::: DATASET EXCERPT
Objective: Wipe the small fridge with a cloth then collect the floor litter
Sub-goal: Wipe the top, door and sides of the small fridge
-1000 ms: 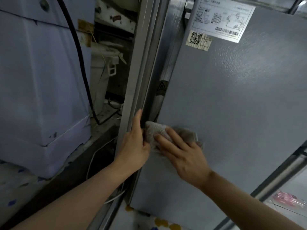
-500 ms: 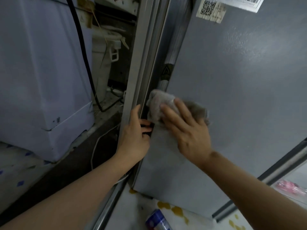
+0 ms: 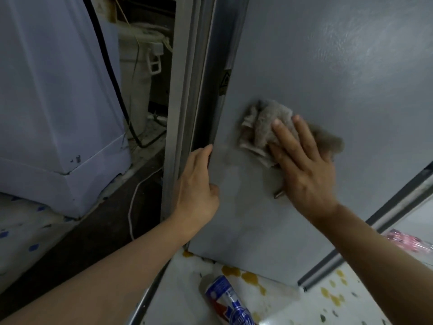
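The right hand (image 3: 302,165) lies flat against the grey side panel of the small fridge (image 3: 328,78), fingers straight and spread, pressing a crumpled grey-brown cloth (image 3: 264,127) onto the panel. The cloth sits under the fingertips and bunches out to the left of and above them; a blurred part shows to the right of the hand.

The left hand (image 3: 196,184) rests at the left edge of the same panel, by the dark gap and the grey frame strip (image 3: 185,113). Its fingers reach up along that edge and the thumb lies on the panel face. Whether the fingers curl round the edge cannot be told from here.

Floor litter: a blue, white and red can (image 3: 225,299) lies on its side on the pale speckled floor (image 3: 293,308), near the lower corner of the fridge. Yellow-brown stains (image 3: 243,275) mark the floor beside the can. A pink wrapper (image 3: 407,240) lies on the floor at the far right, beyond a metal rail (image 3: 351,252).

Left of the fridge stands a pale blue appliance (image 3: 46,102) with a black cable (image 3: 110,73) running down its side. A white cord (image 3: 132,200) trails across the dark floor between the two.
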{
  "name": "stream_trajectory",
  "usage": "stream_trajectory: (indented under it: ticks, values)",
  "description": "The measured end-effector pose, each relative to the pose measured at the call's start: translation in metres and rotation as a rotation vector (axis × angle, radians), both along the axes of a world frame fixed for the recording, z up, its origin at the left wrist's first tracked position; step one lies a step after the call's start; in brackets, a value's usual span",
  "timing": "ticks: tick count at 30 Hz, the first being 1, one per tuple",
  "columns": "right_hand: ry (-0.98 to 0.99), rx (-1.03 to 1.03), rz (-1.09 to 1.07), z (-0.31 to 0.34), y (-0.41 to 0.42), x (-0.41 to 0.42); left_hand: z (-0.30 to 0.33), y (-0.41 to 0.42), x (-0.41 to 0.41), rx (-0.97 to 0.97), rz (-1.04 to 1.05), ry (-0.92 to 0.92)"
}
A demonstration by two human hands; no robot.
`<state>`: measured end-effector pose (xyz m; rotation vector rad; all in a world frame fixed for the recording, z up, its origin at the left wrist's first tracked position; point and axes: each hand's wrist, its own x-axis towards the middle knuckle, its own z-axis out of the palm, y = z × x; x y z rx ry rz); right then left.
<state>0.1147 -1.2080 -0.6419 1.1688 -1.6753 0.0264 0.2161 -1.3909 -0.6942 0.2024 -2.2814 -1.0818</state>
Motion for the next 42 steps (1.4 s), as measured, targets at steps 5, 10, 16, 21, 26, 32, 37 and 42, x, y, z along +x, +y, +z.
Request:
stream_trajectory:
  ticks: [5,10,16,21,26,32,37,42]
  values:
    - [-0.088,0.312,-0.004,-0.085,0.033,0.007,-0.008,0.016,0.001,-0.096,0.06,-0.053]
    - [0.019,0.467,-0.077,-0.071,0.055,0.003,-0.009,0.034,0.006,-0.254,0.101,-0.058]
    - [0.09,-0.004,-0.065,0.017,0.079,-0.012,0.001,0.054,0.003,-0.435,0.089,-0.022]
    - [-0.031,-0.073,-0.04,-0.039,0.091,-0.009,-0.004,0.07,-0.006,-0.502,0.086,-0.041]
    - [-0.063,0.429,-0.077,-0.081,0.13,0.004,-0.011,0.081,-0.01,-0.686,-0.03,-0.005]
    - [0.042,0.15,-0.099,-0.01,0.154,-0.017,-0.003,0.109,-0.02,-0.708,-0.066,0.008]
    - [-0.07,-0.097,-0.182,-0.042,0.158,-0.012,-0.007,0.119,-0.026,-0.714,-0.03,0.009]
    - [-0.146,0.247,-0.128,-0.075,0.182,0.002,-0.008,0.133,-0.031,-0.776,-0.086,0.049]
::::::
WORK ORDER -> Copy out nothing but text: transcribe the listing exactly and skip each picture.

RESPONSE TO THE EXERCISE ->
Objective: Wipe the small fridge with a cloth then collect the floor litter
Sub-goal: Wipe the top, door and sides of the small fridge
-1000 ms: 
-500 ms: 
+0 ms: 
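The right hand (image 3: 302,165) lies flat against the grey side panel of the small fridge (image 3: 328,78), fingers straight and spread, pressing a crumpled grey-brown cloth (image 3: 264,127) onto the panel. The cloth sits under the fingertips and bunches out to the left of and above them; a blurred part shows to the right of the hand.

The left hand (image 3: 196,184) rests at the left edge of the same panel, by the dark gap and the grey frame strip (image 3: 185,113). Its fingers reach up along that edge and the thumb lies on the panel face. Whether the fingers curl round the edge cannot be told from here.

Floor litter: a blue, white and red can (image 3: 225,299) lies on its side on the pale speckled floor (image 3: 293,308), near the lower corner of the fridge. Yellow-brown stains (image 3: 243,275) mark the floor beside the can. A pink wrapper (image 3: 407,240) lies on the floor at the far right, beyond a metal rail (image 3: 351,252).

Left of the fridge stands a pale blue appliance (image 3: 46,102) with a black cable (image 3: 110,73) running down its side. A white cord (image 3: 132,200) trails across the dark floor between the two.
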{
  "name": "stream_trajectory",
  "usage": "stream_trajectory: (indented under it: ticks, values)",
  "description": "The measured end-effector pose, each relative to the pose measured at the call's start: translation in metres and rotation as a rotation vector (axis × angle, radians), both along the axes of a world frame fixed for the recording, z up, its origin at the left wrist's first tracked position; step one lies a step after the call's start; in brackets, a value's usual span",
  "timing": "ticks: tick count at 30 Hz, the first being 1, one per tuple",
  "columns": "right_hand: ry (-0.98 to 0.99), rx (-1.03 to 1.03), rz (-1.09 to 1.07), z (-0.31 to 0.34), y (-0.41 to 0.42), x (-0.41 to 0.42); left_hand: z (-0.30 to 0.33), y (-0.41 to 0.42), x (-0.41 to 0.41), rx (-0.97 to 0.97), rz (-1.04 to 1.05), ry (-0.92 to 0.92)"
}
A demonstration by two human hands; no robot.
`<state>`: measured end-effector pose (xyz m; rotation vector rad; all in a world frame fixed for the recording, z up, its origin at the left wrist's first tracked position; point and axes: each hand's wrist, its own x-axis towards the middle knuckle, its own z-axis out of the palm, y = z × x; x y z rx ry rz); right then left.
<state>0.1147 -1.2080 -0.6419 1.1688 -1.6753 0.0264 0.2161 -1.3909 -0.6942 0.2024 -2.2814 -1.0818</state>
Motion for the next 42 steps (1.4 s), as measured, targets at steps 5, 10, 16, 21, 26, 32, 37 and 42, x, y, z along +x, +y, +z.
Request:
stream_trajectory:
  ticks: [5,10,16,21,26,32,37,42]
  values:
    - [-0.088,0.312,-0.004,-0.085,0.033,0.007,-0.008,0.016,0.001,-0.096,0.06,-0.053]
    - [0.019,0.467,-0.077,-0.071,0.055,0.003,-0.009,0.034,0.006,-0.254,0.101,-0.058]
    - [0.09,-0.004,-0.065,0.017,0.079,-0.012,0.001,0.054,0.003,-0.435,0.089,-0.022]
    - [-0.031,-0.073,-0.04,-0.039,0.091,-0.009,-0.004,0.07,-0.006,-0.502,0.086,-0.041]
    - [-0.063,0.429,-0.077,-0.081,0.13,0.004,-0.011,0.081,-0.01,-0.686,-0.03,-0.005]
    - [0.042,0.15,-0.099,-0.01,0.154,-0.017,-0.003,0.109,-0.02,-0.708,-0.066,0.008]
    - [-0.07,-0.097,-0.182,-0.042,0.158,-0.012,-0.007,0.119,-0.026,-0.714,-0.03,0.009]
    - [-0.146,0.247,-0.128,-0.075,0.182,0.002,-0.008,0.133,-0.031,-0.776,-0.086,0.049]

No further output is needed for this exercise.